WWW FAQs: What are HTML and XHTML?

2003-09-04: XHTML, which stands for Extensible HyperText Markup Language, is a simple markup language used to make web pages.

Although all modern word processors and many specialized tools can be used to make web pages without learning XHTML at all, learning XHTML itself is a useful way to learn more about the web and provides more control over the results. Luckily, XHTML is very simple and quite easy to learn.

What's this XHTML stuff? What happened to HTML?

XHTML is the latest generation of HTML. HTML was originally intended to be an instance of SGML, a general-purpose markup language. But many HTML pages do not comply with the requirements of SGML, which makes HTML tougher for computers to work with in useful ways.

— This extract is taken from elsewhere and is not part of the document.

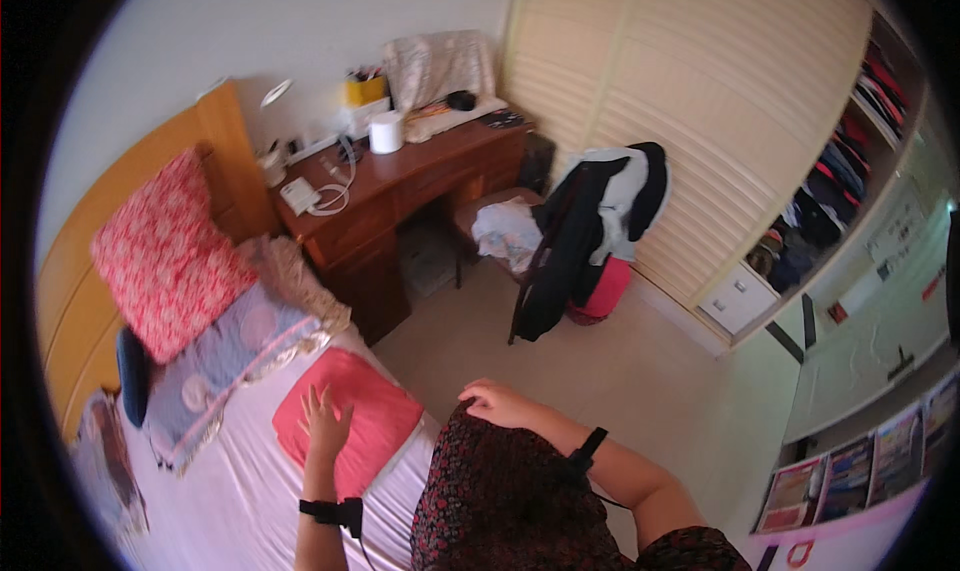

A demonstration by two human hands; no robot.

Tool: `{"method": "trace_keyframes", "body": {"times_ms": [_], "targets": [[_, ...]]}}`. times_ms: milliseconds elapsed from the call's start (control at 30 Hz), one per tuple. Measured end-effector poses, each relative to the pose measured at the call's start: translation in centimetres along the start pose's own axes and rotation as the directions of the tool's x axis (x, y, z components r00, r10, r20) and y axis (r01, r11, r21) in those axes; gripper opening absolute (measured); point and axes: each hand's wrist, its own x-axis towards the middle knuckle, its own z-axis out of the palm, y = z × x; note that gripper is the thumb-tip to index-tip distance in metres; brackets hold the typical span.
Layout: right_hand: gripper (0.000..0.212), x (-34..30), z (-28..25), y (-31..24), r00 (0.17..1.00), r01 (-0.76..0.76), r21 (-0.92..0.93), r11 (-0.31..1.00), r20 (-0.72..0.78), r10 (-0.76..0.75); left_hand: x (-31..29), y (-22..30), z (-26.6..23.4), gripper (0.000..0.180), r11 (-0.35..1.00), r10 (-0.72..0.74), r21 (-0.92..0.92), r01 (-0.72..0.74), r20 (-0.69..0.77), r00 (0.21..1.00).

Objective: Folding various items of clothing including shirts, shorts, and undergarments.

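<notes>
Setting: bedroom, seen from above; bed (250, 491) at lower left, wooden desk surface (420, 176) beyond it.
Left hand (326, 423): fingers spread wide, palm down, holding nothing; it hovers over or lightly touches the pink folded cloth (350, 421); contact cannot be told.
Right hand (497, 403): loosely curled, resting on the top edge of the dark floral fabric (500, 501) at the person's front; a firm grip cannot be confirmed.
Pink folded cloth: lies flat on the bed, near its edge, just beside the lilac quilt (235, 356).
Step (judgement): reaching toward the pink cloth, not yet gripped.
Next move calls for (judgement): lowering the left palm and closing the fingers on a cloth edge without dragging the sheet.
Nearby: red patterned pillow (165, 256) against the headboard; chair with draped clothes (585, 236).
</notes>
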Motion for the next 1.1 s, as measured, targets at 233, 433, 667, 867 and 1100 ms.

In more recent years, the World Wide Web Consortium has taken steps to correct the problem. SGML has been largely replaced by XML (Extensible Markup Language), a new general-purpose markup language that is easier to work with than SGML. And XHTML, which replaces HTML, is a newer standard which complies fully with the requirements of XML but remains compatible with older web browsers.

A Simple Example

Here is a simple example of a valid XHTML document. To try this out for yourself, simply create a new file called mypage.html with any text editor, such as Windows notepad. Paste in the HTML below, make any changes that please you, and save the document. Then pick "open" from the File menu of your web browser, locate the file you have just made, and open it. If you make further changes, you will need to "save" again and then click "reload" or "refresh" in your browser to see the results.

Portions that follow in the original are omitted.